Oddaj książki bez kary
Tydzień Bibliotek to nie tylko imprezy i spotkania, ale również ulga dla zapominalskich.
W rybnickich bibliotekach zorganizowano szereg imprez w ramach Ogólnopolskiego Tygodnia Bibliotek. To jeszcze nie koniec niespodzianek dla czytelników.

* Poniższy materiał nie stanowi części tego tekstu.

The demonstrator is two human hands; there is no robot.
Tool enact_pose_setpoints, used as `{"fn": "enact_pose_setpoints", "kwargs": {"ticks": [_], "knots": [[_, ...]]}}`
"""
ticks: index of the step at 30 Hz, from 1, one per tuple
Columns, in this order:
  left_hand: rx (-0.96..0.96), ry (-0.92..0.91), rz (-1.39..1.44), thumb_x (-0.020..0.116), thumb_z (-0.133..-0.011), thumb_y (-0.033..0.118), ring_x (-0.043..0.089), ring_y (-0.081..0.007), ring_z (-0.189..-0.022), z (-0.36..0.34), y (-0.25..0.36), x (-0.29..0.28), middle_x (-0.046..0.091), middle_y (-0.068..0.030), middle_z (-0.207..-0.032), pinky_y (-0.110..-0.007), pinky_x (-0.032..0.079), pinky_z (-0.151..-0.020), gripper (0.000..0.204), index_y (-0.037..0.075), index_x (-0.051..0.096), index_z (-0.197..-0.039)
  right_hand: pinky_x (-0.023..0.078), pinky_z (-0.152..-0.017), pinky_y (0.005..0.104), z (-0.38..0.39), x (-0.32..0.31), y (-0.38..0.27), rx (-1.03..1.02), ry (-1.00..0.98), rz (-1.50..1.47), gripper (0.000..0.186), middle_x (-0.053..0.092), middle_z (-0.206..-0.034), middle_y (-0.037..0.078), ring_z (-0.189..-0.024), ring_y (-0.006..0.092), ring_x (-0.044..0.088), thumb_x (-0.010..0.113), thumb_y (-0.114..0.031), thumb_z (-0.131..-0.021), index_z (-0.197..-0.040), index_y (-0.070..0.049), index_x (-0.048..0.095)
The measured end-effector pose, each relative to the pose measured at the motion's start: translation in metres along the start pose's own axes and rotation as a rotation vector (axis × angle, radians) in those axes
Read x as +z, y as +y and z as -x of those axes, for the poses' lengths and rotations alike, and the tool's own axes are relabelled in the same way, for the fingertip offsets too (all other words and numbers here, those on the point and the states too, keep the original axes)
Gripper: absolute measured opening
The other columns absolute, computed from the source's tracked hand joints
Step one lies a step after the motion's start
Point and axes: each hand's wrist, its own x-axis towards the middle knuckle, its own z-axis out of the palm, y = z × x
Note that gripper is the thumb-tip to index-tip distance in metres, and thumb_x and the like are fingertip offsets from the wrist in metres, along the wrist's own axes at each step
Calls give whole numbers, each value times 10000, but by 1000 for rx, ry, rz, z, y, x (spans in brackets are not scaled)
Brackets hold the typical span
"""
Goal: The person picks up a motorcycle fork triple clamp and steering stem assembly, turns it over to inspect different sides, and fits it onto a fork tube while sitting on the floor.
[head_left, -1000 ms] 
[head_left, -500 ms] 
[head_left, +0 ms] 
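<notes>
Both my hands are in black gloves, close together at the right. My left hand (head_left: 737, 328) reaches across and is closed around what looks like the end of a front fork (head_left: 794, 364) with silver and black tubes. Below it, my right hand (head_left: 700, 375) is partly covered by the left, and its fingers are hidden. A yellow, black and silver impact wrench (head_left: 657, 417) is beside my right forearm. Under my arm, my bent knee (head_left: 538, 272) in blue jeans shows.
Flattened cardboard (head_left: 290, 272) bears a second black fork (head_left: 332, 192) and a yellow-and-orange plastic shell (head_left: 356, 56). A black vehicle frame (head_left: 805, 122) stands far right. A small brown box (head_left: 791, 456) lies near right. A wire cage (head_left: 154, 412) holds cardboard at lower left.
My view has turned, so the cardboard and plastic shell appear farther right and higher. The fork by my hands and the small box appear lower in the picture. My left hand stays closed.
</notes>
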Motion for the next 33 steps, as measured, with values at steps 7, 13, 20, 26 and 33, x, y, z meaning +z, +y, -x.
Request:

Tydzień bibliotek to seria imprez i atrakcji, które co roku zachęcają do czytania książek. W tym roku akcja przebiegła pod hasłem „Biblioteka zawsze po drodze – nie mijam, wchodzę.” Każdy z siedmiu dni obfitował w wiele spotkań, warsztatów i wystaw. Pierwszym spotkaniem w ramach Tygodnia Bibliotek była wizyta w rybnickiej bibliotece Macieja Meleckiego i Krzysztofa Szewczyka, podczas którego zaprezentowano adaptację sceniczną poezji Rafała Wojaczka. Później odbyły się m.in. warsztaty lalkarskie, spotkanie ze znanym satyrykiem Jackiem Fedorowiczem w ramach projektu Życie na Kartki organizowanego przez Muzeum w Rybniku oraz „Rybnicki Mistrz Ortografii”, czyli dyktando organizowane przez Gazetę Rybnicką. Dużą popularnością cieszyło się spotkanie z Ewą Chotomską, która powszechnie znana jest z roli Ciotki Klotki, w którą wcielała się w programach telewizyjnych w latach 80. Podczas spotkania w filii nr 8 rybnickiej biblioteki autorka wielu tekstów piosenek dziecięcych spotkała się m.in. właśnie z dziećmi, które zadały jej setki pytań. – Ile napisała pani książek? – pytała jedna z dziewczynek. Autorka zaspokoiła szybko ciekawość. – Kiedy pracowałam w telewizji, nie było zbyt wiele czasu na pisanie. Dlatego w swoim dorobku mam tylko cztery książki – powiedziała Ewa Chotomska. W bibliotece centralnej odbył się także dzień otwarty, w ramach którego zorganizowano m.in. pokaz szermierki, warsztaty kaligraficzne oraz akcję Cały Rybnik Czyta. Warto wspomnieć, że wszyscy czytelnicy, którzy nie zdążyli oddać książek w terminie, mogą to zrobić bez płacenia kar. – Maj jest miesiącem, w którym obowiązuje amnestia. Każdy, kto dłużej przetrzymał książkę, może ją oddać bez konsekwencji – mówi Halina Opoka, dyrektor PiMBP w Rybniku, zaznaczając, że terminowy zwrot woluminów pozwala innym czytelnikom znaleźć pozycję dla siebie. Z tego przywileju korzystają szczególnie studenci. – Pewnie, że zdarza się zapomnieć o oddaniu książki. Dla studenckiej kieszeni płacenie kar jest czasem ciężkie, więc amnestia się zdecydowanie przydaje – stwierdza Michał Adamczyk, student z Rybnika.